Quand une molécule peut-elle toujours être considérée comme une molécule ?
En utilisant des flashs de rayons X ultra-courts, une équipe internationale de chercheurs a mesuré les sauts d'électrons entre les fragments d'une molécule en train d'exploser. L'étude révèle jusqu'à quelle distance un transfert de charge entre deux fragmentas moléculaires peut avoir lieu. La technique utilisée peut également être généralisée à l'étude de la dynamique des transferts de charge sur de plus grandes molécules. Telles sont les perspectives ouvertes par les résultats obtenus par des chercheurs du Laboratoire de chimie physique - matière et rayonnement (CNRS/UPMC), en collaboration avec des équipes allemandes et américaines. Ces travaux dont les retombées dans le domaine de la photosynthèse pourraient être importantes ont été publiés le 18 juillet 2014 sur le site de la revue Science, apportent un nouvel éclairage sur le comportement de la matière à l'échelle moléculaire.

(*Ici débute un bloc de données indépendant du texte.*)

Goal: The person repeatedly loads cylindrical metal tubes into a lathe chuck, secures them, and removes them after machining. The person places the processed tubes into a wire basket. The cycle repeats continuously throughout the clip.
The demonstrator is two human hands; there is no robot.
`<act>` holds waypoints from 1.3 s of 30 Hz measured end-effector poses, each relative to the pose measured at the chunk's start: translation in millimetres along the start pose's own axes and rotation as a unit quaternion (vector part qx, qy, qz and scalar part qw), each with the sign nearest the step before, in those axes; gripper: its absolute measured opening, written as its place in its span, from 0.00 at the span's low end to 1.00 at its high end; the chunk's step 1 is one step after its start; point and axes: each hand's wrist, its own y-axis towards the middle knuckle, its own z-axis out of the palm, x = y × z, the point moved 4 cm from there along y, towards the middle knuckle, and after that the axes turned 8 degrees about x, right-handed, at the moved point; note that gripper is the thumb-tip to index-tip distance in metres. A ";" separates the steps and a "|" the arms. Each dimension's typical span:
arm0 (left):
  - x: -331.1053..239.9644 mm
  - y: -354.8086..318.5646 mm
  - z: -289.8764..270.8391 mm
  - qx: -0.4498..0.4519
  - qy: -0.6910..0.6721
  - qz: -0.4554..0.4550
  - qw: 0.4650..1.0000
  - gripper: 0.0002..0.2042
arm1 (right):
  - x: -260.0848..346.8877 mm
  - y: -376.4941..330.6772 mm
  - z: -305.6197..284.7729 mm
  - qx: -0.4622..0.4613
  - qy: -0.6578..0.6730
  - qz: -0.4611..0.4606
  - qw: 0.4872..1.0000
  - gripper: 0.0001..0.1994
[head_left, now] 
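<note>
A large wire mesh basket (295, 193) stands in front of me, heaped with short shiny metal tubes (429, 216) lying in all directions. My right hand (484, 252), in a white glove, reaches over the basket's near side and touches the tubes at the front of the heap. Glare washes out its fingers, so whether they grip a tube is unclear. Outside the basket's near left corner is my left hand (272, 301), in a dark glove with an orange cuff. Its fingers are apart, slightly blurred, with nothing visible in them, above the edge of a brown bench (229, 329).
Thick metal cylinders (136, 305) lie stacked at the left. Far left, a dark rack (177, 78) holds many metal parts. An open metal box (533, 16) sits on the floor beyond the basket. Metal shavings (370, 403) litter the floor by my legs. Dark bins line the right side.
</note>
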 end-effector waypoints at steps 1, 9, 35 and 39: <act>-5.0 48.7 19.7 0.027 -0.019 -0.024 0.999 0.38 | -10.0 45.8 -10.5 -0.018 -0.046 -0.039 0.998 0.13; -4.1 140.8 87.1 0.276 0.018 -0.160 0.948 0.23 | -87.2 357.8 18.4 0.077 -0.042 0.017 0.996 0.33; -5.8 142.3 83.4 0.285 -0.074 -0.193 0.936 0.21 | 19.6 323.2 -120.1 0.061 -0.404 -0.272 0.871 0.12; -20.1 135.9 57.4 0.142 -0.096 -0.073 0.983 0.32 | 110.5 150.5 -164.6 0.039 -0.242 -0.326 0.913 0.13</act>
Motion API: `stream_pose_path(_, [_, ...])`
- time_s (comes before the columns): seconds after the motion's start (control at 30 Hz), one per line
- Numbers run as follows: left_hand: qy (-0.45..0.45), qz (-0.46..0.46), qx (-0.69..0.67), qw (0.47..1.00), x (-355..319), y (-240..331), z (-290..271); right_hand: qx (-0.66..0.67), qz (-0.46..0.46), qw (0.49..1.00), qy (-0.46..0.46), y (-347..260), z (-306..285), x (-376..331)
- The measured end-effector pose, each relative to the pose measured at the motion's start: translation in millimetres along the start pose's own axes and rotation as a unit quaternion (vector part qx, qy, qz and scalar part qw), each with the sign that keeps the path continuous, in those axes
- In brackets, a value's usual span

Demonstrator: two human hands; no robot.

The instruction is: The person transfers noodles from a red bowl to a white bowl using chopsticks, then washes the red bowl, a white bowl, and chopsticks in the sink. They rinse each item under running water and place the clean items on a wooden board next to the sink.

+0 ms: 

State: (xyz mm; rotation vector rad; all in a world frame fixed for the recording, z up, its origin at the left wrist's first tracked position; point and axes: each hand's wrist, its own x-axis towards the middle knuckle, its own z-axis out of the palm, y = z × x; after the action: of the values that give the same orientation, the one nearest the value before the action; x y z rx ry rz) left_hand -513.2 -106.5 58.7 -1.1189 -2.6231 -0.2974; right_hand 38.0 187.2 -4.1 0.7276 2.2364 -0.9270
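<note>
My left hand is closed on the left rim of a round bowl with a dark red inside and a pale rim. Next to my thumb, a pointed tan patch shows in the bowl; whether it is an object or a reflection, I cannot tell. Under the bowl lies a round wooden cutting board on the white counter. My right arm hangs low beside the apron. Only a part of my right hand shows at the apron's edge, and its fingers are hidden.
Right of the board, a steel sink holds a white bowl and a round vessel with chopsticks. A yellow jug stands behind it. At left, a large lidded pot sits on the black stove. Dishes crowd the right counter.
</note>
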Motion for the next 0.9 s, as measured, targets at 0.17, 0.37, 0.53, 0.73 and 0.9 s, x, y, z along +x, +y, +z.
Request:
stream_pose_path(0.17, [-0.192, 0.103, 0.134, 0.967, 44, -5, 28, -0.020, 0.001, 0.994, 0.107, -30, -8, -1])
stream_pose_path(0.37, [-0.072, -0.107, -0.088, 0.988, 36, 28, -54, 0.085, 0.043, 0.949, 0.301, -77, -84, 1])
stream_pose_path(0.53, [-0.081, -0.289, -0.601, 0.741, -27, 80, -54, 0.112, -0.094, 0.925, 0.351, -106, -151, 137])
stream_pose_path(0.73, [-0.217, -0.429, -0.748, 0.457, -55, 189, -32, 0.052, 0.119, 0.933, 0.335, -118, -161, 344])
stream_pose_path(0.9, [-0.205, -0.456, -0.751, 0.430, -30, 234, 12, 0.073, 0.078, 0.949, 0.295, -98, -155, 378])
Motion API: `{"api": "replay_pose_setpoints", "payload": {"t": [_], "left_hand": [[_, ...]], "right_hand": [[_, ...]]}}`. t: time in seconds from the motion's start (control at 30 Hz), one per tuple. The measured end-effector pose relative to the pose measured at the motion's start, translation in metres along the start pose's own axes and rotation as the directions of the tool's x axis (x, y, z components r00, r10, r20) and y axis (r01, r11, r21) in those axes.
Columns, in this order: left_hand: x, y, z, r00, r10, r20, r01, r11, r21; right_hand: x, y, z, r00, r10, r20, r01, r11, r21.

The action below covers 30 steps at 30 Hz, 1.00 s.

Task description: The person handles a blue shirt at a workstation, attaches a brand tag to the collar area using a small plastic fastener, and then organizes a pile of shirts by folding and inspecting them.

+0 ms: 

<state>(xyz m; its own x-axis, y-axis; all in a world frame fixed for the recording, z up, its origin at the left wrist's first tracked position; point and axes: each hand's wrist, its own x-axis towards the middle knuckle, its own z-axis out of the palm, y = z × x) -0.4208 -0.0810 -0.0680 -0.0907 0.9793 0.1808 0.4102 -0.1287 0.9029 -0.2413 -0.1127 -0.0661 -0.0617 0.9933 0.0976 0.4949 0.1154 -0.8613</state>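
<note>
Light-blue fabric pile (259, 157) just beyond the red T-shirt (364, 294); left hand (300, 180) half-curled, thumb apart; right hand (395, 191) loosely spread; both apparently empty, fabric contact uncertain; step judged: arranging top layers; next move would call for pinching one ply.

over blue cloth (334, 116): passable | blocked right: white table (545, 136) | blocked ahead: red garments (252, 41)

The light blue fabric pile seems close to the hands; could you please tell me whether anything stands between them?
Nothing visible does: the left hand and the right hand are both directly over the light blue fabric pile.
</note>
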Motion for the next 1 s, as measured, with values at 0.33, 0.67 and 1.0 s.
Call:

Le transfert de charge (ou saut d'électron) peut intervenir jusqu'à environ dix fois la distance de la liaison chimique. La question qui se pose est donc de savoir jusqu'à quelle distance interatomique ont peut encore parler de molécule. Jusqu'à quelle distance les composants moléculaires partagent-ils leurs électrons et jusqu'à quelle distance le transfert de charge entre deux fragments moléculaires peut-il avoir lieu ? Cette distance critique marque la transition de la molécule vers le régime atomique.
Pour réaliser cette étude, les scientifiques ont irradié une molécule d'iodométhane (CH3I) constituée d'un atome d'iode et d'un groupement méthyl (CH 3) avec un laserinfrarouge pour rompre la liaison chimique entre les deux partenaires. La molécule se dissociant a ensuite été irradiée par des pulses de rayons X ultracourts qui ionisent sélectivement les électrons des couches internes de l'atome d'iode. Les chercheurs ont utilisé le laser le plus puissant délivrant des rayons X, LCLS, situé à l'université de Stanford en Californie.
Les chercheurs ont fait varier le retard entre l'impulsion infrarouge et le pulse de rayons X entre quelques femtosecondes (un millionième de millardième de seconde) et une picoseconde (un millième de millardième de seconde). Plus ce retard était important et plus la distance entre les fragments était importante. Les chercheurs ont ainsi obtenu des instantanés dans lesquels les transferts d'électrons étaient mesurés pour des distances entre l'atome d'iode et le groupement méthyl variables.
Ils ont montré que plus les fragments étaient éloignés, moins la probabilité de transfert électronique était importante. Un transfert électronique entre les deux fragments a pu être observé jusqu'à une distance de vingt Ångström, alors que la distance de liaison entre l'iode et le méthyl dans l'iodométhane n'est que de deux Ångström ou 0.2 nanomètres (millionième de millimètre).
Ces résultats sont particulièrement importants car ces mécanismes de transferts électroniques jouent un rôle crucial dans de nombreux processus chimiques comme par exemple la photosynthèse ou les cellules photovoltaïques.